Day 471: Replication Topologies and Failure Domains

The core idea: A replication topology is a statement about which racks, zones, regions, and network paths must stay healthy for normal writes, failover, and recovery; if those paths overlap the same failure domain, "three replicas" can still behave like one fragile system.

Today's "Aha!" Moment

In 041.md, Harbor Point used snapshot installation to bring learner sg-db-1 back into sync for reservation shard 184. The transfer succeeded, but it exposed the deeper question the team had avoided: why was the recovery path forced to cross the same transoceanic link that had already been unstable during the incident? The real design problem was not replica count. It was topology.

That correction matters because a topology is not just a picture of where copies live. It defines the steady-state commit path, the leader election path, and the repair path. A replica in Singapore is not merely "far away." If it votes, normal writes may wait on it. If it does not vote, disaster recovery semantics change. If it is the only intact copy after a regional event, every catch-up stream depends on the same long-haul network that just failed.

Teams usually get this wrong by counting servers instead of counting independent failure domains. Three replicas that share the same control plane, network fabric, or metro fiber cut can fail together. Three replicas spread across genuinely separate regions can survive more correlated damage, but then latency, quorum behavior, and operator runbooks all change. This lesson makes those dependencies explicit so that the next lesson, 043.md, can talk about leader-based replication mechanics on top of a topology that actually fits the product's risk model.

Why This Matters

Harbor Point's reservation API serves mostly East Coast traffic, so the natural impulse is to keep quorum local: leader md-db-4 in Maryland, one follower in another Maryland availability zone, and a third nearby replica in New York. That layout gives low write latency and survives machine or zone loss well. But it does not buy zero-data-loss regional recovery if the whole East Coast footprint disappears, and it still assumes Maryland and New York do not share the same dominant network or control-plane risks.

The opposite extreme is to stretch the quorum across Maryland, New York, and Singapore so any one site can disappear without losing a committed copy. That improves region-level durability, but now every write, election timeout, leader lease, and snapshot catch-up is entangled with WAN jitter. A transient Singapore path issue is no longer only a disaster-recovery concern; it becomes part of normal quorum behavior.

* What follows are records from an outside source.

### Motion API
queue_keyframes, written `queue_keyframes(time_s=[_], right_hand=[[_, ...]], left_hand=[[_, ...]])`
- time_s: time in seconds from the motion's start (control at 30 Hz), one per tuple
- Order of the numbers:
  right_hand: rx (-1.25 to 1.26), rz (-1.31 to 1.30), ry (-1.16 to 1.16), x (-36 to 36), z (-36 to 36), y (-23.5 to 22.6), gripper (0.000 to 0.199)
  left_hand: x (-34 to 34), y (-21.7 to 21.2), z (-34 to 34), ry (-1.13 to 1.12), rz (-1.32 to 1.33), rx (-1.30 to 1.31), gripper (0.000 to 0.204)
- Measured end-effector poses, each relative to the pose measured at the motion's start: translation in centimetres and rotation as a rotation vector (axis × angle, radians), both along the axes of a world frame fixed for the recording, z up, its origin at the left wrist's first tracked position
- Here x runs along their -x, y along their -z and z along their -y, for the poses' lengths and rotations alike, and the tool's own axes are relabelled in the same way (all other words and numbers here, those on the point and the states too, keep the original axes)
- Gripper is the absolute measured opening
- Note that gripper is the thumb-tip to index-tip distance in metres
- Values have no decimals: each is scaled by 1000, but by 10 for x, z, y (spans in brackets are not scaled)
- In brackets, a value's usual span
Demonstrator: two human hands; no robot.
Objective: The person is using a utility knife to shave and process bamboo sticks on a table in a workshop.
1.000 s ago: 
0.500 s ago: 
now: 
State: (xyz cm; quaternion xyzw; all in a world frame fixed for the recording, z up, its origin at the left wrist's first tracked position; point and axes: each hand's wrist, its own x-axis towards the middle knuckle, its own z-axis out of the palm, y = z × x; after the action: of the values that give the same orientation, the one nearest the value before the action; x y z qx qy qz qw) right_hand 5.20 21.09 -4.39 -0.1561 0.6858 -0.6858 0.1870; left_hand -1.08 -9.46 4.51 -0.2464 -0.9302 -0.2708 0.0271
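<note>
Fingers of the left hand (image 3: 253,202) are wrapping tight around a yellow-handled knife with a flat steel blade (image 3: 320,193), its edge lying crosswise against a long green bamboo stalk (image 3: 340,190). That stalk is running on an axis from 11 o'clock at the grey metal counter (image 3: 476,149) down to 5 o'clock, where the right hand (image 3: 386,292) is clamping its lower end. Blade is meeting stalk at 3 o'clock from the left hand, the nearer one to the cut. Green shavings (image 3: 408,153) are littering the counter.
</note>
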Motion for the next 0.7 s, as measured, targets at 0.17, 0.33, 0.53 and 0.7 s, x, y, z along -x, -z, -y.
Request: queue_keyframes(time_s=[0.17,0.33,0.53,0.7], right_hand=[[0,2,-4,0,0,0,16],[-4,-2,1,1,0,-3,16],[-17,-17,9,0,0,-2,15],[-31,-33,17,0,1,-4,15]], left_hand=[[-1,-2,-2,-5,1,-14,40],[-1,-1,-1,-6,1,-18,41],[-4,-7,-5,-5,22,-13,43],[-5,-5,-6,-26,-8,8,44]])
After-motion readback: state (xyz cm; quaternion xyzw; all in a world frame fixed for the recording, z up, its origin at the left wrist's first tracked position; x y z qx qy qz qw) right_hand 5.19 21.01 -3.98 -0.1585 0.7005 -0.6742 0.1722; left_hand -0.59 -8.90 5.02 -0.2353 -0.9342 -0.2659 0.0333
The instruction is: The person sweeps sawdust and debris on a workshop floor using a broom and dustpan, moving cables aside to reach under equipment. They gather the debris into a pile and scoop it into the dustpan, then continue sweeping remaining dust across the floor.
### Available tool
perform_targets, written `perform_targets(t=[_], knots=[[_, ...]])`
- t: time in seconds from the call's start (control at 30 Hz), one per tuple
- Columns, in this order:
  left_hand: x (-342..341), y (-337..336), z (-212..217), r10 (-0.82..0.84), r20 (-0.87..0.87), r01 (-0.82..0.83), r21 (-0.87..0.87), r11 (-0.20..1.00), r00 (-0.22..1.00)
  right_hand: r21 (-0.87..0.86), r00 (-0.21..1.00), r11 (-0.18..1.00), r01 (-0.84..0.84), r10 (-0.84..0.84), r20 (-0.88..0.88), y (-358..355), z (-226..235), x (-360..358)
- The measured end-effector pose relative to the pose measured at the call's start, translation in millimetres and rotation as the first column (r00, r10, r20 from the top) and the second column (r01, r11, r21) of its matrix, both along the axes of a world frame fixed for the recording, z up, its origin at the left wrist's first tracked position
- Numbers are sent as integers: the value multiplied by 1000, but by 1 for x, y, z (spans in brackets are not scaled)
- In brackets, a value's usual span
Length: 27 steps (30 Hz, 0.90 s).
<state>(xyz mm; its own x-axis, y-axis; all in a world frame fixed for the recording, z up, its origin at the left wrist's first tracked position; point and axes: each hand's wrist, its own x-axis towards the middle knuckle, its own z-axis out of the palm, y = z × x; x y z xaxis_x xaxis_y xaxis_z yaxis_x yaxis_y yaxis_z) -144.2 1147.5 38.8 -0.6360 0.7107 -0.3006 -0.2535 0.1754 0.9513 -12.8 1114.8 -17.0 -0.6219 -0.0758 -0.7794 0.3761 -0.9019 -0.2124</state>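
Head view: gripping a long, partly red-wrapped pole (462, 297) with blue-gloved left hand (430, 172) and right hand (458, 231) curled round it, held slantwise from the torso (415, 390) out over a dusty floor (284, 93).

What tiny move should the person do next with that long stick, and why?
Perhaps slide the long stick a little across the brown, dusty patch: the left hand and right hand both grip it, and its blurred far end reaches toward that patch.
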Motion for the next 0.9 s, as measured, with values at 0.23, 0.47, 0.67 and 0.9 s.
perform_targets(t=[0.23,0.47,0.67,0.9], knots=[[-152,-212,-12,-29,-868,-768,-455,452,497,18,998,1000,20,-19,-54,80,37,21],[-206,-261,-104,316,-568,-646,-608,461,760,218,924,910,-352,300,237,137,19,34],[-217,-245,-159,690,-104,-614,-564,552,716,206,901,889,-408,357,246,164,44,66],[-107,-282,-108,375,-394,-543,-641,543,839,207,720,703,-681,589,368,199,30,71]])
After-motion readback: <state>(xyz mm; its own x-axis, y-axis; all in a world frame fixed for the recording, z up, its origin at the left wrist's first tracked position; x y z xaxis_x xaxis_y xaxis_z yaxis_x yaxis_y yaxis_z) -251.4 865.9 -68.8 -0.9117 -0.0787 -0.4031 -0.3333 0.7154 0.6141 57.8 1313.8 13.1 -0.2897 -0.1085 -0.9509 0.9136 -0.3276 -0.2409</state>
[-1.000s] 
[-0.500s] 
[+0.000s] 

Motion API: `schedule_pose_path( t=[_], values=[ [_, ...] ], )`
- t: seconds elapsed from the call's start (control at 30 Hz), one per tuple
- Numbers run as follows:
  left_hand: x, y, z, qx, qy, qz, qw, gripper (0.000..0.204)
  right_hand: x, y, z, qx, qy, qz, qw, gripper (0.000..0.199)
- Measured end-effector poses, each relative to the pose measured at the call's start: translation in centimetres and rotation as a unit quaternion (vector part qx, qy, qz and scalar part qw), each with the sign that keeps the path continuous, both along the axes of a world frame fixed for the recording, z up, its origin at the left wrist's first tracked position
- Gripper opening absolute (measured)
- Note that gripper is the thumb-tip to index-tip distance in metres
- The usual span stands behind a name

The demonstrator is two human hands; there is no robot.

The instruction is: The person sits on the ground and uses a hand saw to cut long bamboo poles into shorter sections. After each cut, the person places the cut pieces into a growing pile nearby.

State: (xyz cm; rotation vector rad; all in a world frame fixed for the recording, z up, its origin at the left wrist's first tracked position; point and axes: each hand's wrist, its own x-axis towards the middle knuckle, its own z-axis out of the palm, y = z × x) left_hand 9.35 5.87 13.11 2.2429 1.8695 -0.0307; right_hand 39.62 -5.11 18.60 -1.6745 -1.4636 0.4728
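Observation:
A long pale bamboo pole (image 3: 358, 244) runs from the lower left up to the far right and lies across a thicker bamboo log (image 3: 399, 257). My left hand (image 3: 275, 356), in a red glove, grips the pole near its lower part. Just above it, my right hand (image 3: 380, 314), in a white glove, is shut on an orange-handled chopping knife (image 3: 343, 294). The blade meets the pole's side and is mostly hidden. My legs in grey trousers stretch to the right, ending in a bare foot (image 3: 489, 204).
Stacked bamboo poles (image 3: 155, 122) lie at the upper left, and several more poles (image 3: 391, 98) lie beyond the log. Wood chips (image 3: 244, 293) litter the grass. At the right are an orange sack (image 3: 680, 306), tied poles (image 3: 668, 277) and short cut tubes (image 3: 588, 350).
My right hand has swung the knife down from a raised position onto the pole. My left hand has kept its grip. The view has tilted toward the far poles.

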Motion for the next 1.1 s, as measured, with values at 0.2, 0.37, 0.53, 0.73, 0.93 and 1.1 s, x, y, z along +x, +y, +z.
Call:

Production systems live between those extremes. Harbor Point has to decide whether the reservation product values low-latency local commits with a non-zero remote recovery point objective, or whether it needs geographically durable commits badly enough to pay transoceanic latency on the write path. Topology is where that business decision becomes concrete infrastructure behavior.

Learning Objectives

By the end of this session, you will be able to:

Explain what a replication topology really encodes - Distinguish replica count from the failure domains that actually determine survivability.
Trace how topology changes commit, election, and repair paths - Show how placement decisions alter both steady-state performance and failure recovery.
Evaluate common topology patterns against product requirements - Choose between local quorum, stretched quorum, and relayed replication using concrete latency and durability trade-offs.

Core Concepts Explained

Concept 1: Topology is a mapping from replicas to correlated failure domains

Harbor Point initially described shard 184 as "triple replicated," but that sentence hid the real engineering question. Triple replicated across what? Three processes on one rack, three availability zones in one region, or three regions on different network backbones are all very different systems even when the replica count is identical. A topology becomes meaningful only when each replica is attached to a failure domain model.

For this lesson, the relevant domains are hierarchical. A single machine can fail by itself, but so can an entire rack because of top-of-rack switching, an availability zone because of power or networking loss, a region because of control-plane or backbone events, or a wide-area path because the long-haul network is congested or cut. The key production insight is that these failures are not independent by default. Two replicas in different zones may still share the same DNS dependency, storage control plane, or metro fiber route.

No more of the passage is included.